The concert that was 25 years in the making graced the Jordan Vocational High School auditorium stage Saturday afternoon. The Bob Barr Community Band never sounded better to me than when it played its Silver Anniversary Concert. The audience loved it and so did I.
The are a number of reasons for that. Top of the list has to be that its conductor, Fred Catchings, is a lot like the man for whom the band is named. Retired educator Jimmy Motos, who plays clarinet and emcees the concerts, told me that, and he should know, because he played in a Bob Barr JVHS band. “He rehearses the same way. You keep doing it until you get it right.” Catchings is a retired U.S. Army band director. His last assignment was as commander of the Fort Benning band. How fitting. Bob Barr was stationed at Fort Benning when, in 1946, he took the job at Jordan. He wasn’t an army band director, though.

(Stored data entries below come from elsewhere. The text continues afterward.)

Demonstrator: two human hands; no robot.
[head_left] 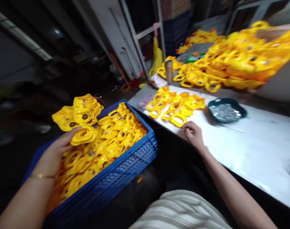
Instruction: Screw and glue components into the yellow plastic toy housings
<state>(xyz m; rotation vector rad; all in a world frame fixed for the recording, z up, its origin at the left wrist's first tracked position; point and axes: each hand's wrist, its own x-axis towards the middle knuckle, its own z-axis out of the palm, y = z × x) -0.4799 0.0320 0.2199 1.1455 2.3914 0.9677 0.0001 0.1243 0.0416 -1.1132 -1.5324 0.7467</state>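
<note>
In my left hand (60,143) is a small stack of yellow plastic pieces with oval handle loops (84,135), gripped by the loops. The stack is above a blue plastic crate (126,148), which is heaped with similar yellow pieces (109,136). My right hand (194,133) is at the near edge of the white table (252,146), its fingers curled and pinched together. Its fingertips are right beside the loop of a yellow piece (178,121) in a group lying on the table. Whether they grip that loop cannot be made out.
A dark green bowl (227,109) of small shiny metal parts stands on the table. Behind it rises a large pile of yellow pieces (240,60), with a metal flask (169,71) at its left end. A broom-like orange tool (121,74) leans by the wall.
</note>
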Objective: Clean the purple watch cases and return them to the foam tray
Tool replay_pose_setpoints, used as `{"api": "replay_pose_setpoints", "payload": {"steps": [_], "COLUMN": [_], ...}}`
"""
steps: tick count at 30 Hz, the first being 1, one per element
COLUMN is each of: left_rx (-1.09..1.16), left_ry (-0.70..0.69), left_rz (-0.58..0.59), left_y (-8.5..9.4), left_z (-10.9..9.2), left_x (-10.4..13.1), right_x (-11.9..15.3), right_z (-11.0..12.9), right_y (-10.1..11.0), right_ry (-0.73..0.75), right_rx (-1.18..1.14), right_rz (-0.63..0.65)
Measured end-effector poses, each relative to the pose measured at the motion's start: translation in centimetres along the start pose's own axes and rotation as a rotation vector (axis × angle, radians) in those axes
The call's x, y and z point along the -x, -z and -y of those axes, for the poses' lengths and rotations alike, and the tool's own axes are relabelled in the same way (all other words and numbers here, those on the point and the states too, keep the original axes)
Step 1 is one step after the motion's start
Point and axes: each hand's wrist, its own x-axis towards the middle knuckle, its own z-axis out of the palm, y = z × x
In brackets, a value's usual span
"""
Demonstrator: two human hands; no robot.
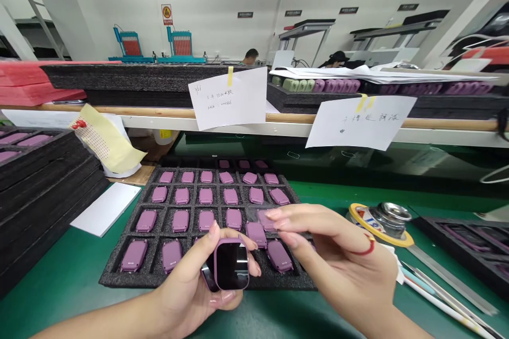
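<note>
My left hand (199, 280) is closed around a purple smartwatch case (233, 265) with its dark glossy screen turned up toward me. A second dark, glossy-faced piece (209, 275) shows partly behind it in the same grip. My right hand (330, 249) is raised just to the right, thumb and fingertips drawn close together; a faint clear patch lies at the tips, but what they hold I cannot make out. Below both hands is a black foam tray (153, 233) with rows of purple watch cases (205, 196), mostly one per compartment. Part of its front right is hidden by my hands.
A metal-lidded glass jar (392, 217) stands beside a yellow tape roll (358, 217). A steel ruler (453, 278) and thin tools (437, 296) lie at right, near another tray (469, 243). Stacked foam trays (47, 206) stand left. A shelf edge (286, 127) crosses ahead; people sit beyond.
</note>
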Motion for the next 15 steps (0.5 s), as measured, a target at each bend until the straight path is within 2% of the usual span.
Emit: {"api": "replay_pose_setpoints", "payload": {"steps": [5,9,11,13,15], "left_rx": [0.041,0.061,0.055,0.051,0.044], "left_ry": [0.023,0.053,0.061,0.059,0.052], "left_rz": [0.001,-0.032,-0.055,-0.059,-0.065], "left_y": [0.0,-0.1,-0.2,-0.2,-0.2], "left_z": [0.1,0.0,0.0,0.0,0.0], "left_x": [-0.1,0.0,0.1,0.2,0.2], "right_x": [0.4,1.5,2.1,2.7,3.0], "right_z": [0.6,0.8,0.7,0.4,0.2], "right_y": [0.3,0.3,-0.1,-0.6,-1.1], "right_ry": [0.228,0.266,0.297,0.342,0.286], "right_rx": [0.101,0.105,0.116,0.116,0.151], "right_rz": [0.227,0.395,0.389,0.328,0.317]}}
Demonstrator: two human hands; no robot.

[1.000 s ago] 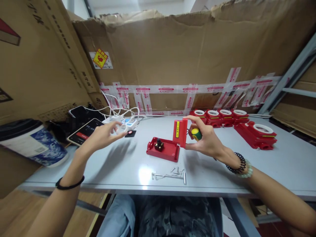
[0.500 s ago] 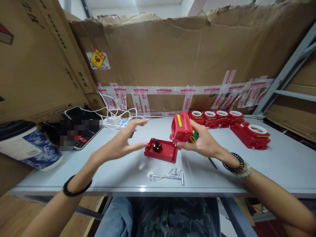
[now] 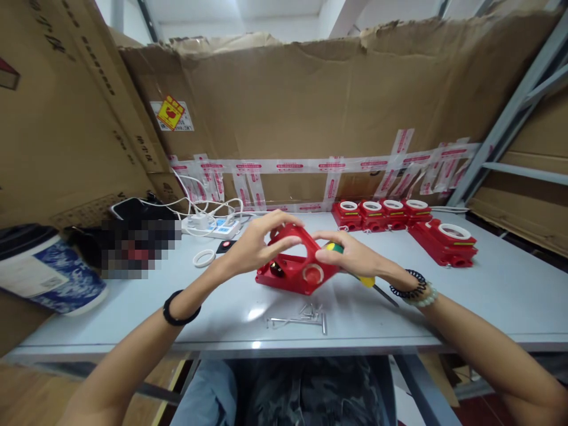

He was an Officer’s Candidate School instructor during World War II.
Another reason the Bob Barr Community Band plays so well is that it has talented musicians from all walks of life. Most live in the Columbus area, but some will travel a hundred miles or more to play in the band. One of the talented musicans is Adam Mitchell, who is now director of the Jordan Band. His band recently was awarded superior ratings.
Since I was a member of the first Bob Barr band at Jordan, I was called on to make a few remarks. I told the audience about how I joined the Jordan band in 1945, which was a year before Robert M. Barr took over. The director of that quite small band was a student. Not only did he direct the band, but he played first clarinet and football. “You can play drums, right.” Fellow classmate Wallace Helton, who convinced me to join, had told him that.
“Well, yes, but I can’t read music.”
“You’ll fit right in. None of our drummers can read music.”
After Bob Barr, the band’s first paid full-time director, took over in 1946, he let me know that drummers would have to be able to read music. He also told me that I was going to teach them. I couldn’t read music, and I had to teach them. Well, you didn’t tell Mr. Barr “no.” I would learn a lesson from a percussion textbook one day and teach it to the other drummers the next day. It worked. We learned to read drum music. In no time at all some of them could read it better than I could. Oh, well.
Mr. Barr – all his former students still call him Mr. Barr – took that 17-piece band and in six months time had it up to about 60 members and, it went from playing the really simple “Military Escort” march to Beethoven’s “Eroica.” Over the years it got so good it won contests and played concerts all over the country.
He didn’t just teach music, he also took a personal interest in his band kids. He connected me with WDAK radio announcer Ed Snyder who became my mentor and helped me get my first job in broadcasting.
I can’t think of a better tribute to him than for our community band to proudly wear his name, especially since that band plays so well. It’s next concert is for Arts in the Park on May 18th at 4 p.m. in the Werecoba Park band shell. Be advised that the band shell does not provide the excellent acoustics that you get in the Jordan High auditorium.